Maureen Neliya Ballard (née Hingert) (born 9 January 1937), also professionally known as Jana Davi is a former Sri Lankan dancer, model, actress and beauty pageant titleholder.

Biography 
Hingert was born on 9 January 1937 in Colombo, Ceylon. Her parents, Lionel Hingert and Lorna Mabel del Run, were of Dutch Burgher ancestry. Her father was an employee of the Bank of Ceylon. Hingert attended school at the Holy Family Convent in Bambalapitiya, Colombo until she was eighteen and continued her college education in Los Angeles, California in the United States.

In 1955, Hingert was crowned Miss Ceylon and subsequently selected as a contestant in Miss Universe 1955 pageant. She was the first Ceylonese representative to win an award at the Miss Universe pageant, after ended up as the second runner-up. Due to her very high placement in the contest, she has been revered as "putting Ceylon on the map" and being an ambassador to her country, Ceylon (now known as Sri Lanka).
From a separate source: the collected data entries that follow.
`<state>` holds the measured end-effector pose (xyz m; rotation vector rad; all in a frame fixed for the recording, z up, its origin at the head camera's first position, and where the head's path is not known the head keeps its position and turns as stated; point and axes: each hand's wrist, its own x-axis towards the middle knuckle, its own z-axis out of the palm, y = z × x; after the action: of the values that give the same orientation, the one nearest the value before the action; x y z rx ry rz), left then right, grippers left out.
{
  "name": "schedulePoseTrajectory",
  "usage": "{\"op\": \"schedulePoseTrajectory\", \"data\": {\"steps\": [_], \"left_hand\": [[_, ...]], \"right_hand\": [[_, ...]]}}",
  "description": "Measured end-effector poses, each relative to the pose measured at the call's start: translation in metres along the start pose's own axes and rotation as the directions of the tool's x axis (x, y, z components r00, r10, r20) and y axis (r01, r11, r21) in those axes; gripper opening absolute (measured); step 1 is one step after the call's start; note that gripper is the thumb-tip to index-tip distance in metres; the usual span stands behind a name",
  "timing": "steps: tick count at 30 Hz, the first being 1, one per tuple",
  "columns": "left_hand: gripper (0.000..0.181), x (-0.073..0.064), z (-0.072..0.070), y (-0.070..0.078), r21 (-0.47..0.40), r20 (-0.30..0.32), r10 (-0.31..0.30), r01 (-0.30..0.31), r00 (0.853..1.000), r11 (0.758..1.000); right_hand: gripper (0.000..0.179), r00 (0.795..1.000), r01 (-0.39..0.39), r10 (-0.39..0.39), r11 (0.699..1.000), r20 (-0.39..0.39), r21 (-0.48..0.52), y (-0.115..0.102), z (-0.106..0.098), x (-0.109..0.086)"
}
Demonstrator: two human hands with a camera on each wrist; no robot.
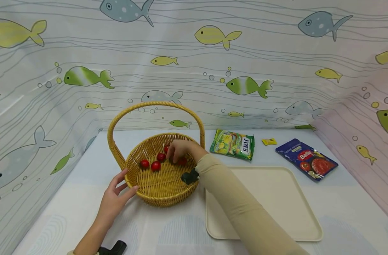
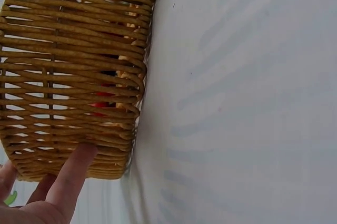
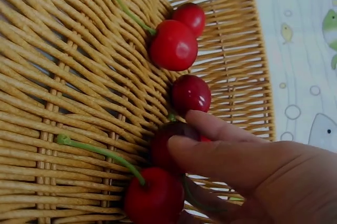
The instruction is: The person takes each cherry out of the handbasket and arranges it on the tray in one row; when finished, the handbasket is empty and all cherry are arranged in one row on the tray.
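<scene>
A round woven basket (image 1: 163, 202) with a tall arched handle holds several red cherries (image 1: 155, 166). My left hand (image 1: 114, 198) is at the basket's near left side, fingers spread and touching its rim and outer wall; one straight finger (image 2: 73, 176) presses the weave in the left wrist view. Inside the basket, my right hand (image 1: 184, 148) reaches down among the cherries. Its thumb and a finger pinch a dark cherry (image 3: 163, 147) in the right wrist view. Just beside it lie a stemmed cherry (image 3: 155, 197) and another dark cherry (image 3: 190, 93).
A cream tray (image 1: 296, 212) lies right of the basket, partly under my right sleeve (image 1: 245, 209). Behind it are a green snack packet (image 1: 233, 144), a small yellow packet (image 1: 269, 141) and a blue Barilla pouch (image 1: 307, 159). A fish-print sheet (image 1: 187, 78) hangs around the table.
</scene>
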<state>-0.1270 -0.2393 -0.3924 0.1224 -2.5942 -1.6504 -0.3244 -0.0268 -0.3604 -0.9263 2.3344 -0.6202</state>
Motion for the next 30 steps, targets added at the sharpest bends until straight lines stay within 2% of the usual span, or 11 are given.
{"op": "schedulePoseTrajectory", "data": {"steps": [2, 5, 17, 25, 30], "left_hand": [[0.075, 0.000, 0.000, 0.000, -0.002, 0.001, 0.002, -0.002, 1.000, 1.000], [0.075, 0.001, 0.001, 0.000, -0.012, 0.005, 0.005, -0.005, 1.000, 1.000], [0.075, -0.001, -0.001, -0.002, -0.002, 0.002, -0.002, 0.002, 1.000, 1.000], [0.075, 0.000, -0.001, -0.003, -0.002, 0.012, -0.013, 0.013, 1.000, 1.000], [0.075, 0.001, 0.000, 0.000, 0.005, 0.012, -0.009, 0.009, 1.000, 1.000]], "right_hand": [[0.032, 1.000, 0.007, -0.006, 0.999, 0.021, -0.040, -0.001, 0.000, 0.000], [0.031, 0.999, 0.020, -0.018, 0.999, 0.041, -0.045, -0.005, -0.003, -0.002], [0.034, 0.986, 0.162, -0.164, 0.985, 0.033, 0.052, -0.030, -0.017, -0.023], [0.036, 0.973, 0.229, -0.229, 0.973, 0.014, 0.010, -0.038, -0.019, -0.052], [0.034, 0.955, 0.297, -0.297, 0.955, 0.001, -0.003, -0.035, -0.017, -0.075]]}}
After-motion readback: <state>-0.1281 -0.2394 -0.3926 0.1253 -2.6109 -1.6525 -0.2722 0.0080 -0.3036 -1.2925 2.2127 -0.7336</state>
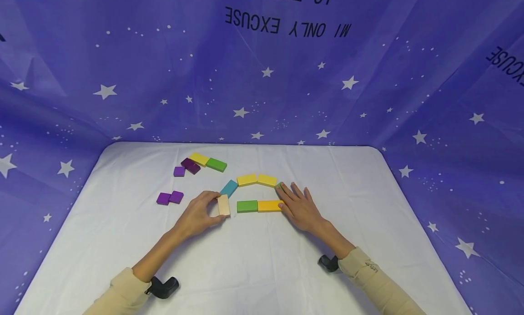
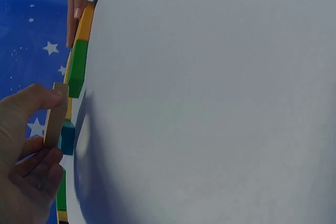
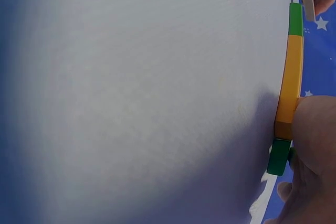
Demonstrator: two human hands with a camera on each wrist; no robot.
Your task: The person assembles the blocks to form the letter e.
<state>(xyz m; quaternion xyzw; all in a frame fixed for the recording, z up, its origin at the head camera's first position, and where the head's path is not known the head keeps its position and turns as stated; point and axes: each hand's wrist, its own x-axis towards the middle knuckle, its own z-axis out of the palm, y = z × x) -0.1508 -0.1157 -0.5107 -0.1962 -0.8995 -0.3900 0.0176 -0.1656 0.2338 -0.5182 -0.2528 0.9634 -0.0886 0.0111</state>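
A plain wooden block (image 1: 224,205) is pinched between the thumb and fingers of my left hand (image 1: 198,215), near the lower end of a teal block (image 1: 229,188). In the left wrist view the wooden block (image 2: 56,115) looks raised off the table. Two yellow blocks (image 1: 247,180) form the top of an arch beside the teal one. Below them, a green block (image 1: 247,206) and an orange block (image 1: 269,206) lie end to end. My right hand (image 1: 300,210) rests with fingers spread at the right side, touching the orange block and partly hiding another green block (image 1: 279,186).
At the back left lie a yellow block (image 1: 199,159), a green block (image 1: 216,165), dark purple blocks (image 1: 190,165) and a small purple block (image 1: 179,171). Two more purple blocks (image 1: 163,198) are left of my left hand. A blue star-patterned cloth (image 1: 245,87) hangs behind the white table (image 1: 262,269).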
She was also a dancer, and gave solo performances at the Shrine Auditorium in Los Angeles and other major Los Angeles venues.

Filmography 
Following the Miss Universe contest, Hingert was contracted to Universal International Studios and 20th Century Fox. Some of the movies she appeared in include The King and I, Fort Bowie, Gun Fever, The Adventures of Hiram Holiday, Moroccan Halk Moth, Pillars of the Sky, Dangerous Search, Gunmen from Laredo, The Rawhide Trail and the British TV Series Captain David Grief. She was sometimes billed in films as Jana Davi.

Personal life 
Hingert married an American designer and artist Mario Armond Zamparelli in 1958. Zamparelli was best known for his work as designer of Howard Hughes' empire. The couple had three daughters, one of whom – Gina Zamparelli (died 2018) – achieved fame in arts and entertainment and was active in the field of historic preservation.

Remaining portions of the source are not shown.